* [ACTIVITY]
In the material below, find each line with the word "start" and copy it.

* [DATA EXTRACT]
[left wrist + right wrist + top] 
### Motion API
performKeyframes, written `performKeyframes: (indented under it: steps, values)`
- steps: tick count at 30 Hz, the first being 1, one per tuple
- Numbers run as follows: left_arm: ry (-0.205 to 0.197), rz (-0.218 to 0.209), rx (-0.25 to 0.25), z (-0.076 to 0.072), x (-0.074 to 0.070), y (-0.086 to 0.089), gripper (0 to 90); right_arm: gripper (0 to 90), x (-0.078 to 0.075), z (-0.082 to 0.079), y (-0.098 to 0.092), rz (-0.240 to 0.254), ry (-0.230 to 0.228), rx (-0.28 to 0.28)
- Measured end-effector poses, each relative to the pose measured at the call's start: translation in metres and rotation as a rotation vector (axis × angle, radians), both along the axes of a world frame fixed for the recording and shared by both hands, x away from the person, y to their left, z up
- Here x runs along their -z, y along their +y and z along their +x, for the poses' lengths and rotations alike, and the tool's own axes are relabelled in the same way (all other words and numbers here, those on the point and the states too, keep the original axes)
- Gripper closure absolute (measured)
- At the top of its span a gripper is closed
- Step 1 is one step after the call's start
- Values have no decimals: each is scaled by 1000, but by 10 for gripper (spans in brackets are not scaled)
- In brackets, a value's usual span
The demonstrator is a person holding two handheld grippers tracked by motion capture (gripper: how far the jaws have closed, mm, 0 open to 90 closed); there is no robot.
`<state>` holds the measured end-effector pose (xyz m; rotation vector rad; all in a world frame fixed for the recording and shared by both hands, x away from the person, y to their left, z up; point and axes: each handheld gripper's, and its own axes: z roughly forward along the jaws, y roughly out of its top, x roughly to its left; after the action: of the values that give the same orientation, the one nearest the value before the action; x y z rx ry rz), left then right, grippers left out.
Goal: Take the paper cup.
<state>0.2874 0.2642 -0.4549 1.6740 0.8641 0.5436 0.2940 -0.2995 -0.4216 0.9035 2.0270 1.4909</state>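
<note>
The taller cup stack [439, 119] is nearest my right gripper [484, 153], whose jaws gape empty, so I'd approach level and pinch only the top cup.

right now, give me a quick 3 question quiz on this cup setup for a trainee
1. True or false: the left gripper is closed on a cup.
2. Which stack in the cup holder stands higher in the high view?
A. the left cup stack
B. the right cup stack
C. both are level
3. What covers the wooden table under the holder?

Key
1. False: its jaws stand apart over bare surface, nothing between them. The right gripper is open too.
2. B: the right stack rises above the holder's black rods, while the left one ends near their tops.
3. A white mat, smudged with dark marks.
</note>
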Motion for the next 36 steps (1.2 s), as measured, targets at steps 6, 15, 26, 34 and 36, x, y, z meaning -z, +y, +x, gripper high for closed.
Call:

* [SOLVED EXERCISE]
- Measured end-effector poses, each relative to the pose measured at the call's start: translation in metres and rotation as a rotation vector (axis × angle, radians), both along the axes of a world frame fixed for the recording and shared by both hands, x away from the person, y to their left, z up
- Step 1 is one step after the call's start

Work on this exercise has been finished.